Shy people have a tough time of it, made tougher by the fact that many things they believe about their problem are not true. Hopefully a little more knowledge will prove helpful, and you can lean how to overcome shyness.

 

  1. No one feels like this.
    Shyness is one of the most common human problems. Just poll your close friends and family members, and we bet you'll discover that most of them think they're shy now, or have been shy in the past.
  2. I'm always going to feel this way.
    A critical feature of shyness is a slowness to warm up. Shy people just need some more time to adjust to stressful situations, including everyday conversations and social gatherings. The good news is that shy people eventually achieve everything that everyone else does; they have boyfriends, marry, have successful careers, have children.

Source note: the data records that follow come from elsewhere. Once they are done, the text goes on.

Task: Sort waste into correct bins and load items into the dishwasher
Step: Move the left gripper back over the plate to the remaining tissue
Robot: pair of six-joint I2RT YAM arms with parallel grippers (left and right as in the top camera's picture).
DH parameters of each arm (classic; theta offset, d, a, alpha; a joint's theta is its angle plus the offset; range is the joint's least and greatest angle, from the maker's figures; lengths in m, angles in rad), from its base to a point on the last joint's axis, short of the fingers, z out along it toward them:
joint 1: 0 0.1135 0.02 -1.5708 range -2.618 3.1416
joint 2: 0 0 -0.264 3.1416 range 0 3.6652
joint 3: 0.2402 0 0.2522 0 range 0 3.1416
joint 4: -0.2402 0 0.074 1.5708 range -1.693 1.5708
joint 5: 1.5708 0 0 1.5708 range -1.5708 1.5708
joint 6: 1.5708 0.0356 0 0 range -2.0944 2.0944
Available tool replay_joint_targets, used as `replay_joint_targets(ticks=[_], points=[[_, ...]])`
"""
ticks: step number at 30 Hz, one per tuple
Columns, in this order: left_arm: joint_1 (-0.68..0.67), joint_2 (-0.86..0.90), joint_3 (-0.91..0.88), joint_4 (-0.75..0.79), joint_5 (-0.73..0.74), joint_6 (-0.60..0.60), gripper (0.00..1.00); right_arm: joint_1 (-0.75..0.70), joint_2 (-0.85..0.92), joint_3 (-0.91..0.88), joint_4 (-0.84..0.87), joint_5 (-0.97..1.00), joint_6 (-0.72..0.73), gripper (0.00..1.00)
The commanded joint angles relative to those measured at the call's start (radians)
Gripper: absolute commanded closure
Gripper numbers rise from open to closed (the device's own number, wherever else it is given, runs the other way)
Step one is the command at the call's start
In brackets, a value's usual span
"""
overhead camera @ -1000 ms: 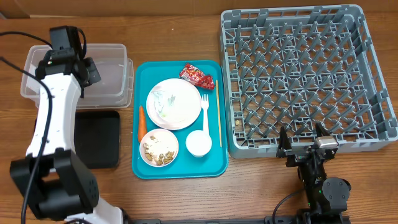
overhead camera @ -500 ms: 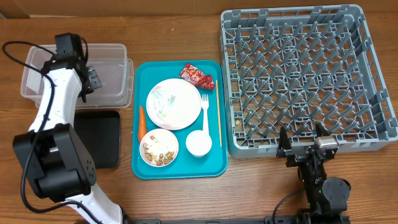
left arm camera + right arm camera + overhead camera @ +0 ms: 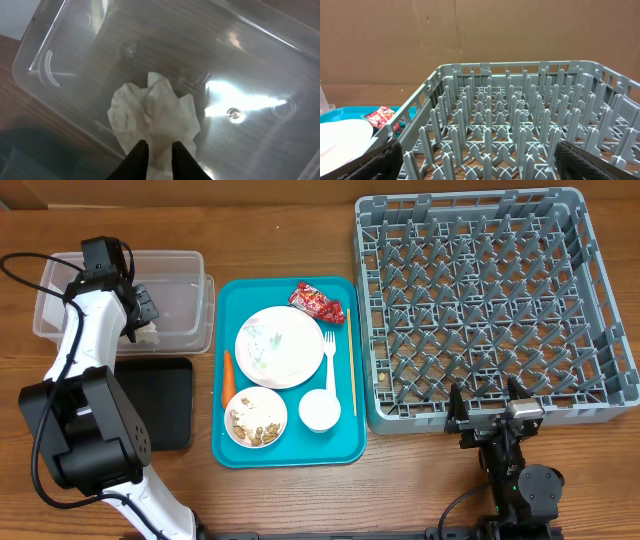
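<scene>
In the left wrist view my left gripper (image 3: pixel 159 147) hangs over the clear tub (image 3: pixel 250 65), its jaws a narrow gap apart with a crumpled white napkin (image 3: pixel 152 112) pinched between them. From overhead the gripper (image 3: pixel 143 320) and napkin (image 3: pixel 149 332) sit at the tub's (image 3: pixel 180 290) front edge, behind the black tray (image 3: pixel 155 400). The red wrapper (image 3: pixel 316 302), carrot (image 3: pixel 228 372), plate (image 3: pixel 280 346), bowl of scraps (image 3: pixel 255 416), cup (image 3: pixel 320 410), fork (image 3: pixel 329 352) and stick (image 3: pixel 351 365) lie on the teal tray (image 3: pixel 225 450). My right gripper (image 3: pixel 487 402) stands open before the grey rack (image 3: pixel 600 395).
The right wrist view looks across the rack's upright pegs (image 3: pixel 490 67), with the wrapper (image 3: pixel 380 116) and plate edge (image 3: pixel 342 135) at the left. A brown wall stands behind the rack. Bare wooden table surrounds the tray, bins and rack.
My left gripper has drawn back a little toward the tub's front edge, and the napkin now shows below it from overhead. The right arm has not moved.
</scene>
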Motion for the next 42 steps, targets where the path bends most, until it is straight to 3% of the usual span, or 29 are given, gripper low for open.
replay_joint_targets(ticks=[1, 4, 9, 14, 18, 23, 28, 33, 39, 42], points=[[0.002, 0.013, 0.021, 0.01, 0.003, -0.003, 0.8, 0.0, -0.011, -0.011, 0.005, 0.002, -0.001, 0.0], [0.002, 0.012, 0.03, 0.01, 0.001, -0.003, 0.95, 0.0, -0.011, -0.011, 0.005, 0.002, -0.001, 0.0], [0.001, -0.013, 0.121, -0.036, 0.0, -0.004, 0.96, 0.0, -0.011, -0.011, 0.004, 0.002, -0.001, 0.0], [-0.017, -0.072, 0.292, -0.226, 0.055, -0.004, 0.96, 0.0, -0.011, -0.011, 0.004, 0.002, -0.001, 0.0], [-0.039, -0.132, 0.362, -0.365, 0.187, -0.004, 0.96, 0.0, -0.011, -0.011, 0.005, 0.002, -0.001, 0.0], [-0.077, -0.167, 0.361, -0.52, 0.504, -0.003, 0.96, 0.0, -0.011, -0.011, 0.005, 0.002, -0.001, 0.0], [-0.152, -0.165, 0.329, -0.602, 0.64, 0.043, 0.96, 0.0, -0.011, -0.011, 0.005, 0.002, -0.001, 0.0], [-0.267, -0.163, 0.293, -0.606, 0.586, 0.064, 0.94, 0.0, -0.011, -0.011, 0.005, 0.002, -0.001, 0.0], [-0.405, -0.163, 0.259, -0.594, 0.473, -0.018, 0.93, 0.0, -0.011, -0.011, 0.005, 0.002, -0.001, 0.0], [-0.459, -0.163, 0.231, -0.57, 0.388, -0.059, 0.83, 0.0, -0.011, -0.011, 0.005, 0.002, -0.001, 0.0]])
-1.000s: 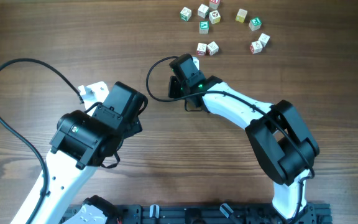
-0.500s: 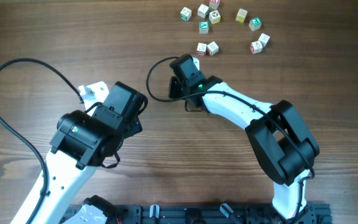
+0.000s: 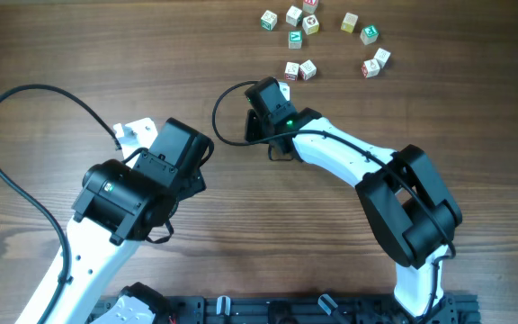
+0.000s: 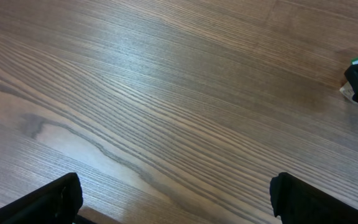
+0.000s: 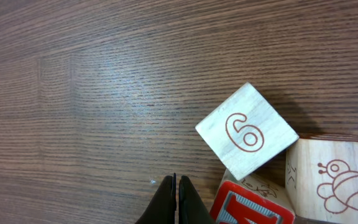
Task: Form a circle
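Big wooden table (image 3: 79, 54), dark grain, takes up basically the whole overhead shot. The 2 arms come next. The left arm (image 3: 124, 198) angles up from the bottom left with a black cable (image 3: 25, 99) looping off it. The right arm (image 3: 376, 171) reaches from the bottom right up toward the middle.

Left gripper (image 4: 176, 205): jaws spread really wide, 1 finger in each bottom corner of its own camera, nothing but bare wood between them. Right gripper (image 5: 176, 196): fingertips pressed together, nothing in them, hovering low over the table.

The cubes (image 3: 311, 24) are a loose scatter along the far edge, right of centre. I count 11 from overhead, in small clumps, not a ring at all.

The right wrist cam catches 3 of them bunched up. A pale cube with a red 6 (image 5: 247, 130) sits turned like a diamond. A red-framed cube (image 5: 253, 208) is just beside the closed fingertips. A pale one with a little bug drawing (image 5: 331, 180) sits at the right edge.
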`<state>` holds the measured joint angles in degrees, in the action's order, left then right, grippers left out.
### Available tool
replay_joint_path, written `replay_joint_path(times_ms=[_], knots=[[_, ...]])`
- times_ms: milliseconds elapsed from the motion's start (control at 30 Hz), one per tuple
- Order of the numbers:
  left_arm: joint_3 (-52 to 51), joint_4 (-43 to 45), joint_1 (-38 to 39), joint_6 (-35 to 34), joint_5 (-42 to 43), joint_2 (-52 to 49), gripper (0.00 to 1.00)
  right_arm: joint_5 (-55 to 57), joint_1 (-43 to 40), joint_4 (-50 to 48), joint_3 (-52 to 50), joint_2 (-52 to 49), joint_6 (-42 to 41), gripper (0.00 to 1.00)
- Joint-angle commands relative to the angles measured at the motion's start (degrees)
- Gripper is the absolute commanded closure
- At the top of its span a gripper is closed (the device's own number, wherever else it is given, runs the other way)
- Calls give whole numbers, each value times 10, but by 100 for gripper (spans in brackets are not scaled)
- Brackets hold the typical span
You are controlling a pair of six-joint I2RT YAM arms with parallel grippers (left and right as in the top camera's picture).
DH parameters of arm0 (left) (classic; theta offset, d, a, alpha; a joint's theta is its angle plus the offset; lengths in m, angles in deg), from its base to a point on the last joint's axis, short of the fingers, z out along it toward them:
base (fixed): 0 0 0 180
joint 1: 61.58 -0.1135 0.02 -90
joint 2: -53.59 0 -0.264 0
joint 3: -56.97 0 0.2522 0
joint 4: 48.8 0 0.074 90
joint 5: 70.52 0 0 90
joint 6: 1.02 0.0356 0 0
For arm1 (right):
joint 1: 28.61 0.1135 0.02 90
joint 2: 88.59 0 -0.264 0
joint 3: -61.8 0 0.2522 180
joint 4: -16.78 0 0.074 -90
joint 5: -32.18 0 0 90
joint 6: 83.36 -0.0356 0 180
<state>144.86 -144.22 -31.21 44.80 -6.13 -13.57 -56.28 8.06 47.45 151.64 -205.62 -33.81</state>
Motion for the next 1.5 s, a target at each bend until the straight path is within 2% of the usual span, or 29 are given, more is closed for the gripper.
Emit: replay_joint_path(times_ms=[0,900,1167,1467], knots=[[-2,0,-2,3,-2,4,0,16,3,-2,17,-7,-5,95],[-2,0,-2,3,-2,4,0,40,3,10,17,-7,-31,96],[-2,0,-2,3,-2,4,0,-16,3,-28,17,-7,30,95],[-2,0,-2,3,-2,4,0,-10,2,-20,34,24,28,95]])
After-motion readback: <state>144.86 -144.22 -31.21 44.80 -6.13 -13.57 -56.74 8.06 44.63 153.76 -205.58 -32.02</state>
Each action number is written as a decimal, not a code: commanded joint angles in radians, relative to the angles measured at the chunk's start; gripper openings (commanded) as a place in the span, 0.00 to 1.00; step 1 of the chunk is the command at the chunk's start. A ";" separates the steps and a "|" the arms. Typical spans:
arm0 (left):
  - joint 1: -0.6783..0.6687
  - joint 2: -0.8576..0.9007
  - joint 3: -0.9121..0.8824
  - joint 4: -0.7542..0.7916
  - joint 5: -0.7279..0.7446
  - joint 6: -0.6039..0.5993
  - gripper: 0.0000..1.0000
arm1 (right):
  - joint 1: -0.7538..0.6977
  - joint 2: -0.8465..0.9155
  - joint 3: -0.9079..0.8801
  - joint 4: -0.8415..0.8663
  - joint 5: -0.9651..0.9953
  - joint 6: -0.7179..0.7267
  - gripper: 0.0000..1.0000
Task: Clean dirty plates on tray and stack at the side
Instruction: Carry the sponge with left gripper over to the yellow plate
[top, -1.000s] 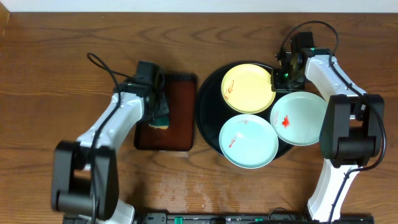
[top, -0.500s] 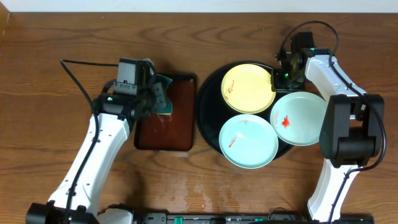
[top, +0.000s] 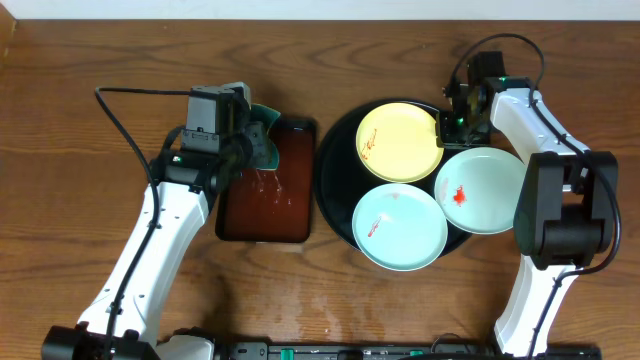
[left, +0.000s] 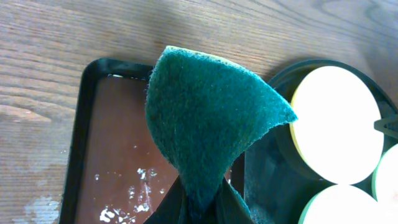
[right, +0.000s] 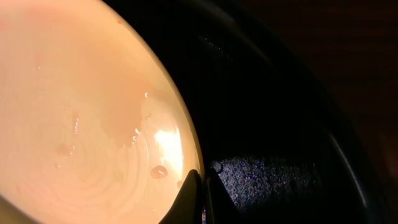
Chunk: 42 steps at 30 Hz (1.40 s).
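Observation:
The round black tray (top: 335, 150) holds a pale yellow plate (top: 398, 140) at the back and two mint-white plates, one in front (top: 400, 226) and one at the right (top: 485, 190); all bear red smears. My right gripper (top: 450, 124) is shut on the yellow plate's right rim (right: 186, 149). My left gripper (top: 255, 150) is shut on a green sponge (left: 208, 118) and holds it above the brown tray's back edge. The yellow plate (left: 339, 124) and black tray (left: 267, 174) show at the right in the left wrist view.
A rectangular dark brown tray (top: 285, 215) with white foam flecks (left: 134, 186) lies left of the black tray. Bare wood-grain tabletop (top: 80, 130) stretches to the left, and more (top: 600, 90) lies to the right.
My left gripper has lifted the sponge off the brown tray and carried it back and to the right, towards the black tray. The right arm has not moved.

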 joint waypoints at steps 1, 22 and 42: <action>0.002 -0.013 0.022 0.009 -0.065 0.013 0.08 | 0.005 -0.004 -0.010 -0.001 0.024 0.002 0.01; -0.014 -0.013 0.019 -0.074 -0.132 -0.174 0.07 | 0.005 -0.004 -0.010 -0.002 0.024 0.002 0.01; -0.038 0.084 0.273 -0.299 -0.171 -0.133 0.07 | 0.005 -0.004 -0.010 0.000 0.024 0.002 0.01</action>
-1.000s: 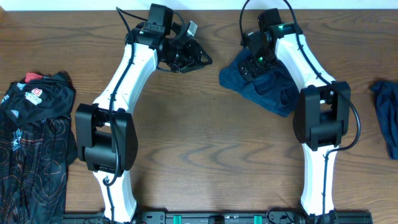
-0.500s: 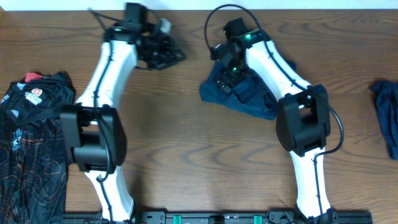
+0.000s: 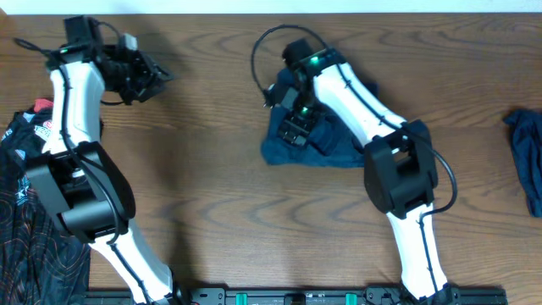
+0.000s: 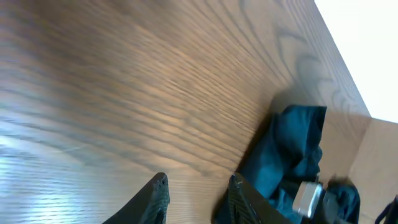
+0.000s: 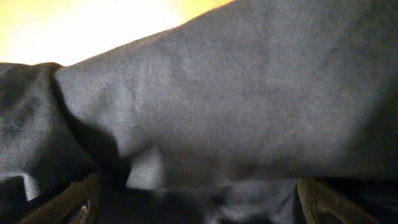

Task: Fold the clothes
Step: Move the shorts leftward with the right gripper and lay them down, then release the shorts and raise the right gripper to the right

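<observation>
At mid-table, right gripper (image 3: 296,127), jaws wide on the crumpled dark-blue denim garment (image 3: 284,154), dragged it leftward; left gripper (image 3: 148,80), fingers apart and empty, swung clear. Folding hadn't begun.

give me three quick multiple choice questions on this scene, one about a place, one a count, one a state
1. Where does the jersey lie?
A. in the middle of the table
B. under the right arm
C. at the left edge of the table

2. How many blue items show overhead?
A. one
B. two
C. four

3. How do the left jaws stand?
A. apart, with nothing between them
B. shut on the jersey
C. shut on a blue item

Key:
1 C: the black cloth with red lines runs down the left edge.
2 B: there is a middle cloth under the right arm and a right-edge cloth.
3 A: the left wrist view shows bare wood through the gap.
</observation>
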`<action>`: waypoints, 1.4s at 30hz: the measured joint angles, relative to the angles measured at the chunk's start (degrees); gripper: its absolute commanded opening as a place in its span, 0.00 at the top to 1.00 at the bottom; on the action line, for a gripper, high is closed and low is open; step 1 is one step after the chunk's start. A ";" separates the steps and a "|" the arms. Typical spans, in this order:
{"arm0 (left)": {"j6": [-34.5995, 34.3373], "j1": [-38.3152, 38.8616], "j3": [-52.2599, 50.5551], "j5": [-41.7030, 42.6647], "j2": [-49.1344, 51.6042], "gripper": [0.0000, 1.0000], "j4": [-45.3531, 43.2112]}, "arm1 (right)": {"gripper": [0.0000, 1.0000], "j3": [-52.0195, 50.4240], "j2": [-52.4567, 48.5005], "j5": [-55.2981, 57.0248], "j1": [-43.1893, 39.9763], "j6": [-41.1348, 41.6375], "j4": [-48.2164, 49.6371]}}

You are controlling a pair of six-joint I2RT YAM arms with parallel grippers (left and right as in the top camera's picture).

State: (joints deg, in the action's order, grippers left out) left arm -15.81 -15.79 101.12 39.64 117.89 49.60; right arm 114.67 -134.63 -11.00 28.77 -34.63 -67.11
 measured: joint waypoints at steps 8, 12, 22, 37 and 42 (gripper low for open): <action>1.31 -0.11 0.00 0.02 0.00 0.66 0.13 | 0.01 2.47 -0.02 6.12 3.61 8.76 4.33; 1.53 -0.11 0.00 0.02 0.00 0.66 0.13 | 0.01 9.40 -0.02 12.35 2.21 15.67 3.08; 2.45 -0.11 0.00 0.02 0.00 0.66 0.13 | 0.01 17.88 0.00 18.23 -1.90 27.91 -1.11; 4.02 -0.11 0.00 0.02 0.00 0.66 1.97 | 0.01 4.46 -0.24 15.54 -8.50 38.91 -4.81; 4.31 -0.11 0.00 0.02 0.00 0.66 2.73 | 0.01 4.39 -0.42 14.47 -9.35 40.02 -4.79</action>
State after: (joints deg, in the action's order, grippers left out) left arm -11.51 -15.90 101.12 39.66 117.89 52.34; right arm 119.07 -135.04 3.46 19.42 5.39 -71.90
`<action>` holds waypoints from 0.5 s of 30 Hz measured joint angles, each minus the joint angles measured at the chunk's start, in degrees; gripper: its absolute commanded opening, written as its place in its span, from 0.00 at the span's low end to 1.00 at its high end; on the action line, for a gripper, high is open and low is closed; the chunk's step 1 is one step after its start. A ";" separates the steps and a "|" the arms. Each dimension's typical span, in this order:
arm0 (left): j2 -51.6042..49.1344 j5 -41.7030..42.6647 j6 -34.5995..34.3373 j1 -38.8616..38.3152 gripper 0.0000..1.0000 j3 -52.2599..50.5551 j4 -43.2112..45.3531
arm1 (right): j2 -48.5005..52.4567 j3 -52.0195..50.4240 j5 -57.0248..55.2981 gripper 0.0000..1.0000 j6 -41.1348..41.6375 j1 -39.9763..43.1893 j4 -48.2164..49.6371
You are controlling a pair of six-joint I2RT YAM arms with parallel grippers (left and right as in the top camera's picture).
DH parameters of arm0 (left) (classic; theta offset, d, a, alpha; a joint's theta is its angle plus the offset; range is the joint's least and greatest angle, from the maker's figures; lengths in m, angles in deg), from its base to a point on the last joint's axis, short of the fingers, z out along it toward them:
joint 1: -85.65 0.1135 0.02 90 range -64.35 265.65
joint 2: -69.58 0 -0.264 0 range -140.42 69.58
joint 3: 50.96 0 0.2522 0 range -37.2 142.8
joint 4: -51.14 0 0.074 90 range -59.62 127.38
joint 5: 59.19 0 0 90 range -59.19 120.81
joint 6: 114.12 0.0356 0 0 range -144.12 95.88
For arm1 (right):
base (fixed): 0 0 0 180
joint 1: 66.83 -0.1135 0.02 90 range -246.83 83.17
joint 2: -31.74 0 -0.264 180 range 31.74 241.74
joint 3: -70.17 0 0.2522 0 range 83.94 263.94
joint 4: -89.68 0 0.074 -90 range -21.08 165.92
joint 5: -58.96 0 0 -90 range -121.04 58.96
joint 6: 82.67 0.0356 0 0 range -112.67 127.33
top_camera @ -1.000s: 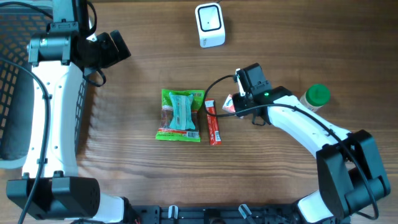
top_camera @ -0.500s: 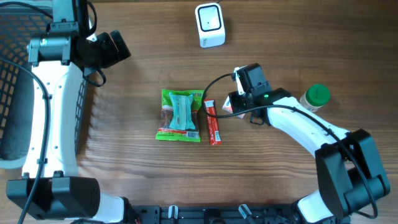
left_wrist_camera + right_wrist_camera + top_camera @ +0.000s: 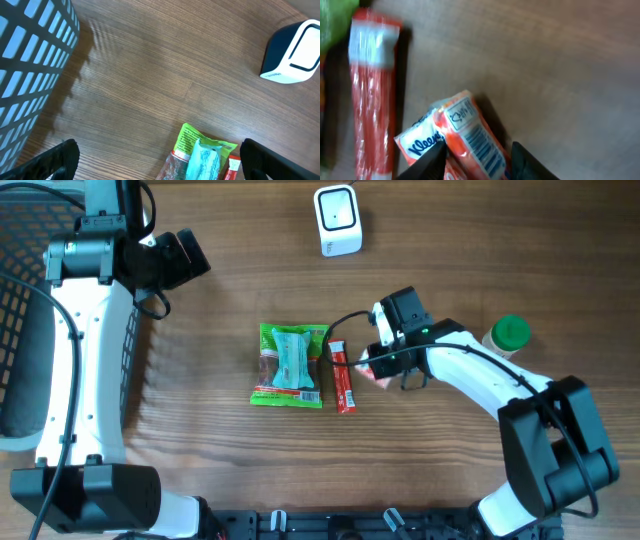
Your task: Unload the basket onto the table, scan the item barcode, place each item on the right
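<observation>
Wooden table (image 3: 200, 450): right arm (image 3: 480, 375) elbow-bent, reaching inward; right jaws pinch tissue pack (image 3: 465, 135); left jaws wide apart, empty.

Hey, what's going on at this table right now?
The right gripper sits over a small orange-and-white tissue pack with its barcode showing, fingers either side of it; whether they have clamped is unclear. The white barcode scanner stands well away at the far side, so nothing is being scanned yet. The left gripper hangs open and empty near the black mesh basket. A green snack packet and a red stick sachet lie mid-table.
</observation>
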 measured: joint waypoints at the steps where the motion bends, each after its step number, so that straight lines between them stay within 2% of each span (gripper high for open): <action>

It just takes them a little longer, once they learn how to overcome shyness.
  3. Everyone's looking at me.
    The truth is shy people believe they are always being evaluated by others. Because they're so focused on their own shortcomings, they don't look around to notice most people are just like them doing the listening, not being the social butterflies.
  4. I'll never have a boyfriend.
    The No. 1 problem area for shy people is starting a relationship. Introductions and developing friendshipsthat's the hardest part. Once again, the good news is that as soon as you get into a relationship, shyness is no longer a barrier to becoming close and intimate.
  5. It's my parent's fault.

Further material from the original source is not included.